• [Aim of the exercise] An exact copy of the listing below is needed, with no pictures in it.

• [Available data]
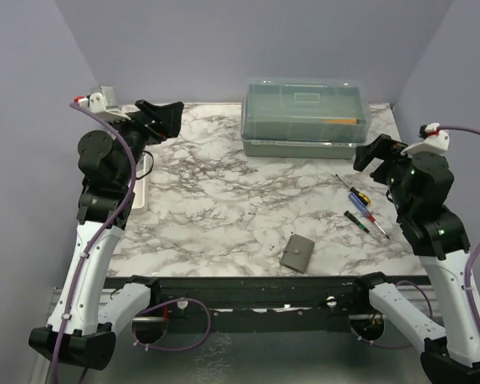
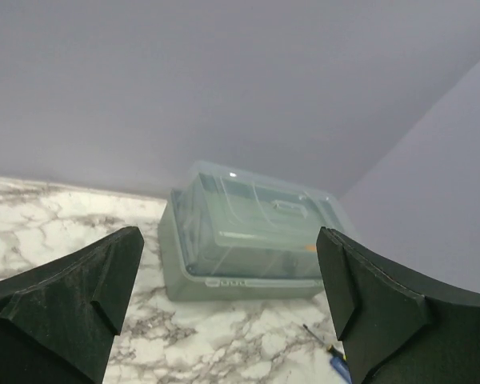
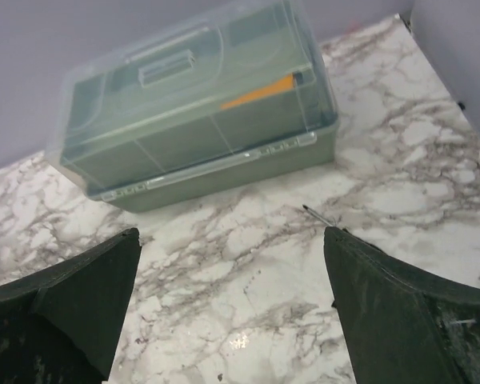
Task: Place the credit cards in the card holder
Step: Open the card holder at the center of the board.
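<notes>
The card holder (image 1: pixel 296 252) is a small grey-olive wallet lying folded shut on the marble table, near the front edge, right of centre. No loose credit cards show on the table. A flat orange piece (image 3: pixel 260 92) shows through the lid of the clear box (image 1: pixel 304 116); I cannot tell whether it is a card. My left gripper (image 1: pixel 164 120) is raised at the back left, open and empty, facing the box (image 2: pixel 248 232). My right gripper (image 1: pixel 376 154) is raised at the right, open and empty, also facing the box (image 3: pixel 200 104). The holder is out of both wrist views.
Three slim screwdrivers (image 1: pixel 360 206) lie on the table's right side; one tip shows in the right wrist view (image 3: pixel 320 216). A long white tray (image 1: pixel 142 192) sits at the left edge beside the left arm. Grey walls close in the back and sides.
</notes>
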Controlling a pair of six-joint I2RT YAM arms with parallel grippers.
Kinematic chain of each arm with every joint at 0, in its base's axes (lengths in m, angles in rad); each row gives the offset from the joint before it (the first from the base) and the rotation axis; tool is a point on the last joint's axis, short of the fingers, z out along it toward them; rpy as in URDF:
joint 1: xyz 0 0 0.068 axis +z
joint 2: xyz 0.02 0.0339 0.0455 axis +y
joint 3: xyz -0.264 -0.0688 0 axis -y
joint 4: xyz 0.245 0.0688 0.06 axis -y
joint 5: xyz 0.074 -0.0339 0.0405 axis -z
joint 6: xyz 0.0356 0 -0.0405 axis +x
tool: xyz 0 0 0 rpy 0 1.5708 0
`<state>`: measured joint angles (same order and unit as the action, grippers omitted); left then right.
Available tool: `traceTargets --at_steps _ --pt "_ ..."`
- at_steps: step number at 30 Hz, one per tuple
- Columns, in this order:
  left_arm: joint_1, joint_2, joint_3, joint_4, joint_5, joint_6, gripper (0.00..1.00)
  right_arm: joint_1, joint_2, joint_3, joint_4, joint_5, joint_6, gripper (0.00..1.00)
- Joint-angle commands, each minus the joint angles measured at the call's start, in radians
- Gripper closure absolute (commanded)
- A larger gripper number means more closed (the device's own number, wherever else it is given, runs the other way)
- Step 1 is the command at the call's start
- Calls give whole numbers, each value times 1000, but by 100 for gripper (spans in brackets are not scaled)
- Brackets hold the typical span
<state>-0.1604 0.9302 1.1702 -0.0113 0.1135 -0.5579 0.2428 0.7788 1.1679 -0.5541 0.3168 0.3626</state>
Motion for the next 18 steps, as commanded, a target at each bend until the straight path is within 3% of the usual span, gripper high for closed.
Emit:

• [Result for this exercise]
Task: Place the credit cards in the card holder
Step: Open the card holder at the center of the board.
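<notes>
The card holder (image 1: pixel 296 252) is a small grey-olive wallet lying folded shut on the marble table, near the front edge, right of centre. No loose credit cards show on the table. A flat orange piece (image 3: pixel 260 92) shows through the lid of the clear box (image 1: pixel 304 116); I cannot tell whether it is a card. My left gripper (image 1: pixel 164 120) is raised at the back left, open and empty, facing the box (image 2: pixel 248 232). My right gripper (image 1: pixel 376 154) is raised at the right, open and empty, also facing the box (image 3: pixel 200 104). The holder is out of both wrist views.
Three slim screwdrivers (image 1: pixel 360 206) lie on the table's right side; one tip shows in the right wrist view (image 3: pixel 320 216). A long white tray (image 1: pixel 142 192) sits at the left edge beside the left arm. Grey walls close in the back and sides.
</notes>
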Controlling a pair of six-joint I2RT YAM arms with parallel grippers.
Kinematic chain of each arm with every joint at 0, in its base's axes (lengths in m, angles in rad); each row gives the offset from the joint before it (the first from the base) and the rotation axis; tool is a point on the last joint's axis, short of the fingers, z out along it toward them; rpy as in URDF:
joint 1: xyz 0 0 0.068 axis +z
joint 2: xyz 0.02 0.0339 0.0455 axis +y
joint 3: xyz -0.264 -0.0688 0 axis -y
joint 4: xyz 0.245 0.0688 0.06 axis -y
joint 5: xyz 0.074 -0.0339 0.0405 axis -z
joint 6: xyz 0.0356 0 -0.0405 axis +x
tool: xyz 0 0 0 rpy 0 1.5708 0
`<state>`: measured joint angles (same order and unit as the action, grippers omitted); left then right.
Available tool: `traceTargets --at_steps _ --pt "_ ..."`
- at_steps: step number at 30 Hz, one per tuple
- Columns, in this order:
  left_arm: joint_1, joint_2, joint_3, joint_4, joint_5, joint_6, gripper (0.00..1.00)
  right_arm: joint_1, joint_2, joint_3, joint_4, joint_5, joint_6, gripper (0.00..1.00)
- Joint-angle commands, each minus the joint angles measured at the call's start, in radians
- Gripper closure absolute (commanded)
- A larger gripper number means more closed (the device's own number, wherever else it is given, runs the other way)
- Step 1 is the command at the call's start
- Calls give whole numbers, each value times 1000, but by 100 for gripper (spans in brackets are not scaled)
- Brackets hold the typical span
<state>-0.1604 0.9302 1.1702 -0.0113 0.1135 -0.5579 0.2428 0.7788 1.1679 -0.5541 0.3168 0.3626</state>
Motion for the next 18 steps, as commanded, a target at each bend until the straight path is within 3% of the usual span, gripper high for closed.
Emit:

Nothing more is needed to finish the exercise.